Tony's Chocolonely, often shortened to Tony's, is a Dutch chocolate manufacturer and seller created in 2005 by television producer and journalist Teun van de Keuken as a protest against child exploitation and slavery in the chocolate industry. Tony's is headquartered in Amsterdam and is known for its advocacy. The company's market share in the Netherlands was 18 percent in 2018.

== History ==
In 2003, after discovering that the majority of chocolate produced at the time had links to human exploitation, Teun van de Keuken began producing programs about the horrors of the commercial cocoa industry on his show Keuringsdienst van Waarde. Furthermore, he submitted a request that people be prosecuted for knowingly purchasing an illegally manufactured product, which prosecutors declined to do.

After three years of unsuccessful attempts to change the industry through investigative efforts, Van de Keuken decided to start producing chocolate bars himself. The brand was called "Tony's Chocolonely" with "Tony" (= Teun) and "Chocolonely" in reference to Teun van de Keuken feeling as if he was the only person in the industry who was interested in eradicating slavery. Van de Keuken sold 20,000 bars in two days.

In 2007, after Tony's was sued by a Dutch importer of Swiss chocolates, a court in Amsterdam ruled that there was sufficient evidence that Tony's products were manufactured without the help of slaves. In the same year, the Dutch Media Authority (Commissariaat voor de Media) found that the excessive advertising Tony's Chocolonely received in seven episodes of Keuringsdienst van Waarde generated "more than normal profits" for the company, and fined the broadcaster of the show €20,000.

When a hazelnut milk chocolate bar was added to the lineup in 2010, Dutch TV show Een Vandaag reported that 9-year-old children participated in the Turkish hazelnut harvest. The company responded by immediately switching to a local hazelnut supplier from the Netherlands. The same year, the market share of the brand exceeded 4.5 percent in the Netherlands.

In 2011, Henk Jan Beltman became a majority shareholder and moved the company to a new location near Westergasfabriek.
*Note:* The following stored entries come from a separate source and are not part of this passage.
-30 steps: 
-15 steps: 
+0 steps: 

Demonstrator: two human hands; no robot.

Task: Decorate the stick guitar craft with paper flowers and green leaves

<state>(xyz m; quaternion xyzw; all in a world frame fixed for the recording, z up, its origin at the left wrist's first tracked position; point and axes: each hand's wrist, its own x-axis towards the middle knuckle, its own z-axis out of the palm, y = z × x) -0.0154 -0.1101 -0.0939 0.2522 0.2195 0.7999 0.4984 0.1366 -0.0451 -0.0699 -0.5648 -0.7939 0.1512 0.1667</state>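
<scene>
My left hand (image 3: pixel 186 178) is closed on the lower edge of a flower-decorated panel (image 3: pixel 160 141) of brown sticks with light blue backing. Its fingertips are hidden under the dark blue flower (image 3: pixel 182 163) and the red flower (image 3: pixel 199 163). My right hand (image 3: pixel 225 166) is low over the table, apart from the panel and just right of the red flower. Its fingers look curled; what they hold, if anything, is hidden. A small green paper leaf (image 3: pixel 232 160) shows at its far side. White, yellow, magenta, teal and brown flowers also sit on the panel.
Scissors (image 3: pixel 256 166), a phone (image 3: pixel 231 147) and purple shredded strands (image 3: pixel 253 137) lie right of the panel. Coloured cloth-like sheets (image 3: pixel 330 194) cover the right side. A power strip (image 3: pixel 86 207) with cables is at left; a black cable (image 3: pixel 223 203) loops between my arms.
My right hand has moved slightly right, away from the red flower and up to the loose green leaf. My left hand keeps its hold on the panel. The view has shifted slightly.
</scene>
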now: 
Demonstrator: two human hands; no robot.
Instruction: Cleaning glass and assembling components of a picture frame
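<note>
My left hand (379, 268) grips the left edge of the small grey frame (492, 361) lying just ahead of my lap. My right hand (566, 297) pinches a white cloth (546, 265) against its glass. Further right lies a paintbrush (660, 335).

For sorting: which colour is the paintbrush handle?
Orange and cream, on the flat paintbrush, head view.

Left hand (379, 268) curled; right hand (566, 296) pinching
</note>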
Tony's cocoa mass has been fully traceable since 2013, and its cocoa butter since 2016.

With production steadily increasing, the company decided in 2015 to expand their business to the United States, opening their first international office in Portland, Oregon. They closed their Portland office in 2020 and moved to their current US headquarters in New York City.

By the end of 2018, in addition to its home country of The Netherlands, Tony's Chocolonely was also on sale in Belgium, Denmark, Finland, Germany, Sweden, and the United States. In the Netherlands its market share was 19% in 2018, with which it surpassed multinationals Verkade, Mars and Nestlé.
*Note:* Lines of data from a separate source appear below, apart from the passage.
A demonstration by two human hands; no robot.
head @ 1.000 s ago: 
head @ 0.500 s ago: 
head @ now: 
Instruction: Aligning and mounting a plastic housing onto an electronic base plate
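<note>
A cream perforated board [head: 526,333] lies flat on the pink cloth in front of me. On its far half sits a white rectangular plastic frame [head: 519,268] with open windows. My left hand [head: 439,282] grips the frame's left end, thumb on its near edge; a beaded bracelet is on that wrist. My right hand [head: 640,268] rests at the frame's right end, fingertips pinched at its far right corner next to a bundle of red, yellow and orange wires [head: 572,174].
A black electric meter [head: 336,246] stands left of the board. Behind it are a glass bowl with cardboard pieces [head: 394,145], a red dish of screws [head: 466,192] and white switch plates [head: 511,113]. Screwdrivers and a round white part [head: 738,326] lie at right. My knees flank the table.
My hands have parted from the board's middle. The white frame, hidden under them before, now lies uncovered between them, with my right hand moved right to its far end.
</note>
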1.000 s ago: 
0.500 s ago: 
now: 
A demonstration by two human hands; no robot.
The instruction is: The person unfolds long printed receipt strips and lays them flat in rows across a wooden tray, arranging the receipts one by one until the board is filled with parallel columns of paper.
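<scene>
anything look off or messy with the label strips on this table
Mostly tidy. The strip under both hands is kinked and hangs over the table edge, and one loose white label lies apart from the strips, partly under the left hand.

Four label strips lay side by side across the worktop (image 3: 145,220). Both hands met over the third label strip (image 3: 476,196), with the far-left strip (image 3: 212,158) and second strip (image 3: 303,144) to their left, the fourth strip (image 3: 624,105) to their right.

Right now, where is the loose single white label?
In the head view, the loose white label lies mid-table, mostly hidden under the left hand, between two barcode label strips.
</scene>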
In 2019, Tony’s Chocolonely launched the Open Chain initiative, that encouraged other chocolate manufacturers to embrace transparent cocoa sourcing, and that is "100% slave free."

In 2019, Tony's launched their chocolate bars in the United Kingdom, with Sainsbury's, Waitrose, Ocado, Oxfam, and Whole Foods being some of the first stores to stock their products.

The chocolate bar was made available in Ireland from 2019 in a limited capacity. As of 2020, it has become more widely available in leading food stores such as SuperValu.

In 2020, Belgian investment firm Verlinvest and British investment fund Jamjar investments invested 43.1% and 4.1% respectively. In 2023 they increased their investments to 55.9% and 4.9%.

In 2021, the company received backlash after the American organization Slave Free Chocolate removed Tony's from their list of ethical chocolate companies. While there were no confirmed instances of child labor within Tony's supply chain, their collaboration with another chocolate manufacturer, Barry Callebaut, resulted in Tony's removal from the list due to issues of child labor within Barry Callebaut's supply chain.

In February 2024, Tony’s had launched four new temporary wrappers in Germany and Austria inspired by famous chocolate brands, including Milka, as an advertising campaign and to raise awareness around the use of child labour by major suppliers in the cocoa industry. After being sued by Milka manufacturer Mondelez International, it was banned from selling chocolate "using the colour purple" in Germany.

In September 2024, Feastables joined Tony's Open Chain, which tracks whether cocoa beans are ethically sourced, as a partner. Other such companies that have joined Tony’s Open Chain include Ben & Jerry’s, Aldi, and Waitrose, among others.

== Products ==
The number of available bar flavors varies by country and distribution channel. For example, over a dozen flavors are available in the Netherlands. The chocolate bars themselves are unevenly divided, symbolizing the unequal distribution of incomes in the chocolate industry.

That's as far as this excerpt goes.